There's far better ways to do it if you can use online - I submit my card number to them, they pass the card number, their account number, and the amount to my provider, I authorise they payment with my provider.
If you're doing it over the phone though things like public key won't really work - to be long enough would make the numbers impossible to read out reliably, let alone the calculation I would need to do with my private key to prove I own it.
> There's far better ways to do it if you can use online - I submit my card number to them, they pass the card number, their account number, and the amount to my provider, I authorise they payment with my provider.
Visa does support this scheme and I hate it when it happens. I try to use my bank password the less possible. I also believe it's a huge phishing risk as people don't look at the URL.
I personally prefer that the bank assume the current risk. It's not like it's making them bankrupt to do it right now...
Nah, think again, in either the merchant's or bank's perspective: how can they tell you are really who you claimed to be? That's the core question and why all the hustle.
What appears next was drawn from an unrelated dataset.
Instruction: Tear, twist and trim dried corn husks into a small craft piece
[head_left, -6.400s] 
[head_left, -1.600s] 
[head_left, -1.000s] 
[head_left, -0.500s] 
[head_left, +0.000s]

And again, even some design can perfectly solve that problem, there are additional problems to resolve: how to implement that change with reasonable cost, within reasonable time frame and with good user experience? And most importantly, does not break existing facilities. That's exactly how we get into the current situation, there are simply too much historical burden and while someone is trying to make things better, there maybe more organizations are putting sh*ts into it. For example, I really don't know if there were any banks ever used 5 digits PIN, but there are POS machines only accept 5 digits.
Isn't what the GP mentioned how the "verified by Visa" works? You enter your card details, and you're redirected to your bank's site to authenticate the transaction. You use whatever (normally 2fa) method to login to the bank's page, OK the transaction, and are redirected back to the merchant's site.
Online you don't have to prove your account ownership to the merchant, just the bank. The merchant tells bank "I want $50 from account 17", the bank then says "Hey user, prove you own account 17 and are happy to spend $50", the user says "yes that's me", the bank tells the merchant "transaction approved".
If you're doing it over the phone though things like public key won't really work - to be long enough would make the numbers impossible to read out reliably, let alone the calculation I would need to do with my private key to prove I own it.